Les particules d'activation lentivirales PKC beta (h) répondent à ce besoin en encapsulant le système complet d'activation transcriptionnelle SAM (Synergistic Activation Mediator) dans des particules lentivirales à titre élevé prêtes à la transduction, permettant une régulation à la hausse efficace de PRKCB dans un plus large éventail de types de cellules humaines.
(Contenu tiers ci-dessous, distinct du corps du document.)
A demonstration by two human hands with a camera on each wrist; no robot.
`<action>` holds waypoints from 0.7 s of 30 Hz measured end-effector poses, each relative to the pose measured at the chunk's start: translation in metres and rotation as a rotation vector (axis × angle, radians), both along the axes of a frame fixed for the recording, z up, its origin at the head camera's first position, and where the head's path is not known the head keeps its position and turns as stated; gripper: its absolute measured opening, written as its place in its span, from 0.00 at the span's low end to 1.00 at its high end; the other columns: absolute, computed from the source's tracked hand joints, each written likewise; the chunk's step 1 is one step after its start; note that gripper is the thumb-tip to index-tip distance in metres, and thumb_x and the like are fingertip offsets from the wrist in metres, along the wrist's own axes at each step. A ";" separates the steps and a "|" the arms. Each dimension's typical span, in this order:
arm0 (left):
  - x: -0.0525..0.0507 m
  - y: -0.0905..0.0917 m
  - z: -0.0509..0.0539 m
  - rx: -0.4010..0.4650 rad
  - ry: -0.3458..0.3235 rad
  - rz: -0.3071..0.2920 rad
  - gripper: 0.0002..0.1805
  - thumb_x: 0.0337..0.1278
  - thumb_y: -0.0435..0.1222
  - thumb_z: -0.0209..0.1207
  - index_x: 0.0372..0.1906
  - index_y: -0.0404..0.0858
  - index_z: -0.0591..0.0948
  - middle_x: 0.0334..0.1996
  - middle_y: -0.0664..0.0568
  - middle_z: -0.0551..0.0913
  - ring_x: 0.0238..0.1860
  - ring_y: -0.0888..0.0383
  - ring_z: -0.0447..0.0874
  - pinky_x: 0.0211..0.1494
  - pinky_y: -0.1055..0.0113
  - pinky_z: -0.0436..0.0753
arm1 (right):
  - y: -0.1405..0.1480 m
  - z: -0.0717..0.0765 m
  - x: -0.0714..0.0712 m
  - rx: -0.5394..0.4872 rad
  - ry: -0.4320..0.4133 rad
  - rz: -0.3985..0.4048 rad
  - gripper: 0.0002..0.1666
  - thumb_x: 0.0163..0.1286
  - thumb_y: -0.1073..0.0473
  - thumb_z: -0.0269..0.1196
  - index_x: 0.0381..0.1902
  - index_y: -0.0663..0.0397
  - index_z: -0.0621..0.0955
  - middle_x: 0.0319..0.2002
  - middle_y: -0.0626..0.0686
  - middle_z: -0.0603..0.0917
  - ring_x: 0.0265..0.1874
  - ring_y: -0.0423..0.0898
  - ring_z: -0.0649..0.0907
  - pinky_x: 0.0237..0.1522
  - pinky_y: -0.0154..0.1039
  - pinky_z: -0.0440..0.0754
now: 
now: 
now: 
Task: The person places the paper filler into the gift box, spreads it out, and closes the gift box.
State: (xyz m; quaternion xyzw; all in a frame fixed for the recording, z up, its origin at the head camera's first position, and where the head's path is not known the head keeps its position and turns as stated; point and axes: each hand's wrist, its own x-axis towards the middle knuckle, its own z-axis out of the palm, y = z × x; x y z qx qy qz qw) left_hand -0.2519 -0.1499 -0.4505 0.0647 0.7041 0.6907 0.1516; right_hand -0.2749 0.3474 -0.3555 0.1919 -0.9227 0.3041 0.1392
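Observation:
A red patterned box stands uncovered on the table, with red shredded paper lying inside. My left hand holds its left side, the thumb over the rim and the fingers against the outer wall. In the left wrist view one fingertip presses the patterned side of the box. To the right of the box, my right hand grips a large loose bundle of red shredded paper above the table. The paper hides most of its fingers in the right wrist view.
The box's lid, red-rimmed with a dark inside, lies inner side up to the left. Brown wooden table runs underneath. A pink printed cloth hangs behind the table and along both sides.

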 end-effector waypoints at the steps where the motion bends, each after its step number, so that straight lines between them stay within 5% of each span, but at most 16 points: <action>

Les particules d'activation lentivirales PKC beta (h) délivrent tous les composants fonctionnels du système médiateur d'activation synergique (SAM) via la transduction lentivirale. Le système comprend trois préparations de particules co-transduites dans les cellules cibles : l'une codant pour une dCas9 catalytiquement inactive (mutations D10A et N863A) fusionnée au domaine de transactivation VP64 avec un gène de résistance à la blasticidine ; une codant pour la protéine de fusion MS2-p65-HSF1 avec un gène de résistance à l'hygromycine ; et une codant pour un ARNsg de 20 nt spécifique de la cible, fusionné à deux aptamères d'ARN MS2 avec un gène de résistance à la puromycine. Après transduction lentivirale et intégration génomique des cassettes d'expression, les composants du SAM sont exprimés de manière stable et s'assemblent au locus cible dans la région promotrice proximale en amont du site de départ de la transcription PRKCB, où VP64, p65 et HSF1 agissent de manière coopérative pour recruter l'appareil transcriptionnel endogène et induire une régulation à la hausse soutenue de l'expression endogène de PKC beta. L'utilisation de dCas9 inactif sur les nucléases évite l'introduction de cassures double brin de l'ADN et préserve le locus génomique natif PRKCB ainsi que l'architecture régulatrice.
Le format lentiviral offre plusieurs avantages pratiques : l'intégration génomique stable permet une activation héréditaire au fil des divisions cellulaires ; les préparations de particules à titre élevé éliminent le besoin d'une production virale en interne ; et la compatibilité avec les types de cellules primaires, non divisibles et résistantes à la transfection élargit l'accessibilité expérimentale. Le succès de la transduction peut être confirmé et renforcé par une triple sélection antibiotique utilisant la puromycine, l'hygromycine et la blasticidine.
Réservé à la recherche. N'est pas destiné à un usage diagnostique ou thérapeutique.